* [Action item] Below are the records; give again exactly the line with "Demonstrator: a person", the line with "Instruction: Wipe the", and each line that lies between them, and nothing besides.

*** Provided information ***

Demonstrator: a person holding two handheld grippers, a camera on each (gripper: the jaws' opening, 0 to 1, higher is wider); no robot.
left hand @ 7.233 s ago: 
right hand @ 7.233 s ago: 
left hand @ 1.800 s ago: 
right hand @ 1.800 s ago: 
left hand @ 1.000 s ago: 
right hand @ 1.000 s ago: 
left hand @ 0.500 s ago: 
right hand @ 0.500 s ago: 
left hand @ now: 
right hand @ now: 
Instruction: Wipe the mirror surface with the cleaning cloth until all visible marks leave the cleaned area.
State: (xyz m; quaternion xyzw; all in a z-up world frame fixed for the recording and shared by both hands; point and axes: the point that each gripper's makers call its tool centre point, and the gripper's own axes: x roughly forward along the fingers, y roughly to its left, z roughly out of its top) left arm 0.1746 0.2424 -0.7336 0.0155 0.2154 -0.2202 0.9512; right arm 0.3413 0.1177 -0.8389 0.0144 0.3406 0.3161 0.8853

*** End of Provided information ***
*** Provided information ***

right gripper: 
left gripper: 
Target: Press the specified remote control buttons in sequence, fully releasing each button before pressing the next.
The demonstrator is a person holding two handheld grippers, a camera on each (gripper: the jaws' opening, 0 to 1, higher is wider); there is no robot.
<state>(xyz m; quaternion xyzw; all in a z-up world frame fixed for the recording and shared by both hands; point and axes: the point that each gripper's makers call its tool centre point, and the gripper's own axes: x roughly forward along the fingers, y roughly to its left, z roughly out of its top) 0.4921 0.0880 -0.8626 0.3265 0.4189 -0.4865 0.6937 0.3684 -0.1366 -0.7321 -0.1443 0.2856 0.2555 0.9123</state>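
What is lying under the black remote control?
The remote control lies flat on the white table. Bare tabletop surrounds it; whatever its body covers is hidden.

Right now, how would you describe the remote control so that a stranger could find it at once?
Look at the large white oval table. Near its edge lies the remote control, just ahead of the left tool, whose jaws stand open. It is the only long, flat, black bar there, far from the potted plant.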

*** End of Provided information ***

* [Answer section]
Demonstrator: a person holding two handheld grippers, a camera on each (gripper: the jaws' opening, 0 to 1, higher is wider); no robot.
left hand @ 7.233 s ago: 
right hand @ 7.233 s ago: 
left hand @ 1.800 s ago: 
right hand @ 1.800 s ago: 
left hand @ 1.000 s ago: 
right hand @ 1.000 s ago: 
left hand @ 0.500 s ago: 
right hand @ 0.500 s ago: 
left hand @ now: 
right hand @ now: 
Instruction: Wipe the mirror surface with the cleaning cloth until all visible marks leave the cleaned area.

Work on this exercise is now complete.